I used to eat it when I lived in the states, and now I wanna try making it myself.

Thanks, 
Dianna


----------



## kitchenelf (May 8, 2003)

Here's a starter recipe - I always like to change things - one time I sprinkled the top of my spinach artichoke dip with diced tomatoes and toasted pine nuts - it was really good.

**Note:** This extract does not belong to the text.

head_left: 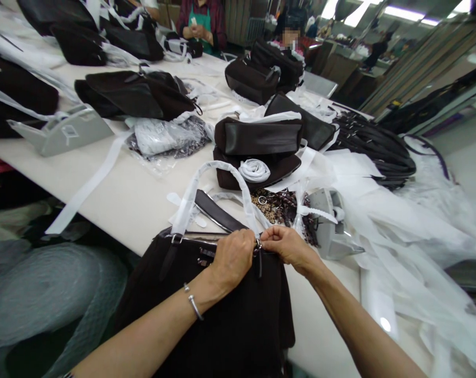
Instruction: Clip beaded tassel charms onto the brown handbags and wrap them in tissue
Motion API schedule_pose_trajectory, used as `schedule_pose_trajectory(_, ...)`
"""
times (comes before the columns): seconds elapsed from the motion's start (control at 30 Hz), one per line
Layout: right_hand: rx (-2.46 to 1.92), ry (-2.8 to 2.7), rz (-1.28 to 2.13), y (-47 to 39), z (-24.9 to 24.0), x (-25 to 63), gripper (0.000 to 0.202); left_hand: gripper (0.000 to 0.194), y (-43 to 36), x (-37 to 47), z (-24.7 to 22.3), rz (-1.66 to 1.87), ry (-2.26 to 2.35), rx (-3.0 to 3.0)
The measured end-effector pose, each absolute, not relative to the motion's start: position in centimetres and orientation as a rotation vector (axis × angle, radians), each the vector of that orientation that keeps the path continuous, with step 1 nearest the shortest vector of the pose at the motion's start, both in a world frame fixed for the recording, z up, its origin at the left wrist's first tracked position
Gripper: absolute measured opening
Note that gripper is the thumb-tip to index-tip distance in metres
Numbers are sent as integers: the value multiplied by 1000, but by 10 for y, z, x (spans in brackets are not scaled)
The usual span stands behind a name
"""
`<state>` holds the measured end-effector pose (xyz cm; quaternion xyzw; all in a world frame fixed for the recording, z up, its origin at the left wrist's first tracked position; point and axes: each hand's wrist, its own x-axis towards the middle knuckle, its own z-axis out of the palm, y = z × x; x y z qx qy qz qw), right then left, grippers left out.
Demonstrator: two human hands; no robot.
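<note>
A dark handbag (238, 325) stands upright at the table's near edge, its zipped top toward me. Its handle (218, 167) is wrapped in white paper and arches above the opening. My left hand (234, 257) is closed at the right part of the zipped top edge; what lies inside its fingers is hidden. Thumb and fingers of my right hand (287, 245) pinch at the metal ring (258, 243) where the handle joins the bag's right side. Both hands nearly meet there. A dark strap piece with a zip (218, 210) sticks up behind the top edge.
More dark bags (261, 136) lie across the white table (115, 194). Beyond my right hand are a tape dispenser (330, 231) and patterned pieces with rings (277, 207). White wrapping sheets (395, 236) spread right; bubble wrap (52, 294) is at lower left. A person (202, 26) is across the table.
</note>
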<state>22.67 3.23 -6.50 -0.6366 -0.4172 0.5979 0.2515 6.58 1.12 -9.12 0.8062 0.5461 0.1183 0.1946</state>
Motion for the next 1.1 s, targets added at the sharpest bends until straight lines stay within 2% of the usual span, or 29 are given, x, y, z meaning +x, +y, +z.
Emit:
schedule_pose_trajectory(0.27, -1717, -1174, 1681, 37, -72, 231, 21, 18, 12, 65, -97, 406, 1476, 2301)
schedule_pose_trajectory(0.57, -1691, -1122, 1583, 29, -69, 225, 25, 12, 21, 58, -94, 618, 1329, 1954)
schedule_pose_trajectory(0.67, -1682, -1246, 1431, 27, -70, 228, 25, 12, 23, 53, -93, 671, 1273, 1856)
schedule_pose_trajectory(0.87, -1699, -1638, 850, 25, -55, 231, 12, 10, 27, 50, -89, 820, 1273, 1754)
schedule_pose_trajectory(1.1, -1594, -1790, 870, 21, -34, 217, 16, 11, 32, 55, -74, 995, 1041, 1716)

Zio's Artichoke Spinach Dip


Ingredients:
3/4 C. Chopped Fresh Spinach (compressed)
1 3 oz Cream Cheese (softened)
2 Tbsp. Butter
1 Tbsp. Olive Oil
1/4 C. Yellow Onion (chopped)
2 Tbsp. Flour
1/4 tsp. Salt
1 C. Half & Half
1/3 C. Shredded Asagio Parmesan Cheese
1 C. Monterey Jack Cheese (shredded)
1/2 C. Mozzarella Cheese (shredded)
1 Small Jar Marinated Artichokes (chopped and drained, reserve 1/4 cup juice)
1/4 C. Artichoke Heart Juice
2 tsp. Fresh Lemon Juice
1 1/2 Tbsp. Real Bacon Bits
1 Roma Tomato (diced for garnish) 

Preparation:
In medium sauce pan on medium low heat place butter in sauce pan and melt butter. To melted butter stir in flour. salt, and stir briskly, until flour and butter turns into a thick paste, do not brown. Add to mixture slowly half and half and stir briskly, stir mixture until it thickens slightly. Add parmesan cheese, Monterey jack cheese, 1/4 cup Mozzarella cheese and Artichokes. Stir cheese mixture until heated through. Add 1/4 cup Artichoke juice and lemon juice, stir. Add fresh chopped spinach and bacon bits, stir well. Heat until all is blended and mixture starts to bubble very lightly, remove from heat. Place in oil shallow casserole dish, sprinkle remainder of Mozzarella cheese on top. Place in a preheated oven at 350 degrees for 15 - 20 minutes.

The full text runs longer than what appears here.